Ce cours part de la fascination universelle pour l'eau pour explorer un verset central de Parachat Nitsavim, "lo bachamaïm hi... vélo méever layam hi", qui n'est ni au ciel ni au-delà de la mer, une mitsva dont l'identité divise les Richonim entre Torah et téchouva, le Midrach Rabba réconciliant les deux lectures : l'allusion au ciel renvoie à l'absence d'un nouveau Moché pour transmettre la Torah, celle à la mer à l'absence d'un nouveau Yona pour enseigner la téchouva. Le cours résout un paradoxe fascinant soulevé par Rav 'Haïm Vital et le Maharal : pourquoi l'eau symbolise-t-elle à la fois les tentations les plus basses et la pureté du mikvé ?

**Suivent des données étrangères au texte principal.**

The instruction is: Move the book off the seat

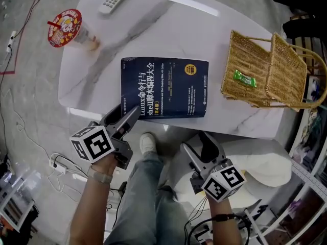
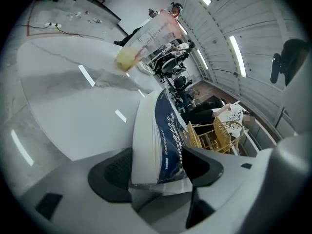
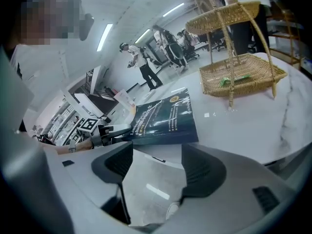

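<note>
A dark blue book lies flat, cover up, on the white marbled surface, in the middle of the head view, with its lower left corner at the surface's near edge. The left gripper comes up from the lower left of that frame and meets this corner. In the left gripper view its jaws stand wide apart with the corner of the book between them. The page edge is just beside the left pad and the cover runs under the right jaw. I cannot tell whether either pad presses on it.

The right gripper hangs at the lower centre-right of the head view, below the surface's near edge and well apart from the book. In its own view the jaws are spread and empty, with floor and a shoe showing between them. The book lies above them in mid-frame, and the left gripper sits at its left corner.

A wicker basket stands at the right of the head view, holding a green packet. A remote control lies at the top. A cup with a red lid lies at the upper left.
</note>
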`<action>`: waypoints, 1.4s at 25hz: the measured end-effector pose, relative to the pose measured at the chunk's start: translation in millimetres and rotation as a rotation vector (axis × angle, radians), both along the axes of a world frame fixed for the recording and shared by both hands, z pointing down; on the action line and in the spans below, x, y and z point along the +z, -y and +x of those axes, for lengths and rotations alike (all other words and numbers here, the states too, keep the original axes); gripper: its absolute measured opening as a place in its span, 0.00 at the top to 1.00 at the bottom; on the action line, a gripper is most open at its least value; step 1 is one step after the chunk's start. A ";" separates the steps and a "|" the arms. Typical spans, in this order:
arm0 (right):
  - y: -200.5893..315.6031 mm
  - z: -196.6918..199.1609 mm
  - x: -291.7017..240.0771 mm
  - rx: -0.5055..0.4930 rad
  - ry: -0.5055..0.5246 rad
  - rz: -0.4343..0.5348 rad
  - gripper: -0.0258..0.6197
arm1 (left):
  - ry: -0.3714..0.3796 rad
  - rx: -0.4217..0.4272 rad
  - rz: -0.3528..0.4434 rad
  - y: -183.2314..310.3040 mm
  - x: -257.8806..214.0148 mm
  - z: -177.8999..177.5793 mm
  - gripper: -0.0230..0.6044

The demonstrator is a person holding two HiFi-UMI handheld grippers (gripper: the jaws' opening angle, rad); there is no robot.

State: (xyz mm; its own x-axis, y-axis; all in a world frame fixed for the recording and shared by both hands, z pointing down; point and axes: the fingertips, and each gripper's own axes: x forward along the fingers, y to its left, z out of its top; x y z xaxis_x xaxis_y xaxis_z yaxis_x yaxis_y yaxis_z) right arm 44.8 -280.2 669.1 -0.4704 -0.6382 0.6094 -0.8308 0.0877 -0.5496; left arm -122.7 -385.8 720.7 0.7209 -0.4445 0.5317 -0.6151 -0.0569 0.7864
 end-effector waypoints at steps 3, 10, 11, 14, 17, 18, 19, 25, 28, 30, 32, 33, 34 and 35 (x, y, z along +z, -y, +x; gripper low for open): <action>1.2 2.3 1.0 0.005 -0.001 -0.002 0.50 | 0.045 -0.005 0.020 -2.8 -0.3 -7.8 0.49; -6.6 -5.3 -0.6 -0.008 0.000 -0.005 0.50 | 0.123 0.004 0.052 -19.0 -6.0 -35.0 0.49; -7.8 -6.6 -2.0 -0.009 0.000 -0.003 0.50 | 0.128 0.008 0.051 -22.5 -6.8 -37.6 0.49; -13.3 -10.3 -6.5 -0.016 0.000 0.003 0.50 | 0.121 0.008 0.045 -33.8 -12.4 -42.6 0.49; -19.0 -13.5 -8.9 -0.034 0.008 0.015 0.50 | 0.110 0.007 0.041 -47.5 -19.6 -43.1 0.49; -23.1 -14.8 -9.4 -0.038 0.014 0.016 0.50 | 0.111 0.013 0.038 -54.0 -21.9 -42.8 0.49; -27.9 -15.6 -9.9 -0.038 0.021 0.015 0.50 | 0.113 0.021 0.037 -60.4 -24.1 -41.8 0.49; -58.0 -7.0 -24.6 -0.044 0.029 0.019 0.50 | 0.103 0.064 0.057 -93.2 -47.4 -17.4 0.49; -70.7 3.6 -39.7 -0.033 0.031 0.034 0.50 | 0.095 0.109 0.085 -108.5 -67.2 5.7 0.49; -80.1 13.2 -51.4 -0.019 0.037 0.044 0.50 | 0.083 0.132 0.101 -119.4 -83.7 23.2 0.49; -89.2 24.4 -63.4 -0.004 0.038 0.056 0.50 | 0.071 0.161 0.119 -130.5 -100.0 42.1 0.49; -93.2 30.5 -69.8 0.002 0.036 0.064 0.50 | 0.064 0.176 0.126 -135.9 -107.7 52.2 0.49; -98.1 37.0 -76.9 0.009 0.033 0.071 0.50 | 0.056 0.189 0.130 -142.6 -115.7 62.7 0.49; -104.3 43.6 -84.5 0.016 0.031 0.075 0.50 | 0.047 0.202 0.132 -150.6 -124.3 73.2 0.49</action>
State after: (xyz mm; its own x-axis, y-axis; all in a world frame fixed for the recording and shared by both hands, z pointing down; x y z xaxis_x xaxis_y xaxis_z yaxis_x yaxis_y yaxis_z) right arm 88.4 -175.9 584.6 -0.4779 -0.6891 0.5447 -0.8152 0.1170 -0.5672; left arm -49.4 -235.3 596.4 0.7780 -0.3619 0.5137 -0.6167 -0.2833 0.7345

La réponse tient dans la capacité unique de l'eau à épouser toute forme rencontrée, restant spirituelle en elle-même mais devenant matérielle au contact de la matière, révélant ainsi que les tentations humaines proviennent en réalité de la même source spirituelle que les mitsvot, l'eau constituant 70% du corps humain.
Le cours s'appuie sur Rabbi Tsadok HaKohen de Lublin pour affirmer qu'un désir intense, même physique, révèle paradoxalement une profonde émouna, et interprète l'épisode de Yona avalé par le poisson comme une immersion totale dans l'eau spirituelle, déconnectée de toute matérialité, qui lui révèle que l'enjeu de l'existence n'est pas de laisser l'eau intérieure se plier à la matière, mais de transformer sa propre matérialité en spiritualité, un choix qui définit, selon ce cours, l'essence même de la téchouva.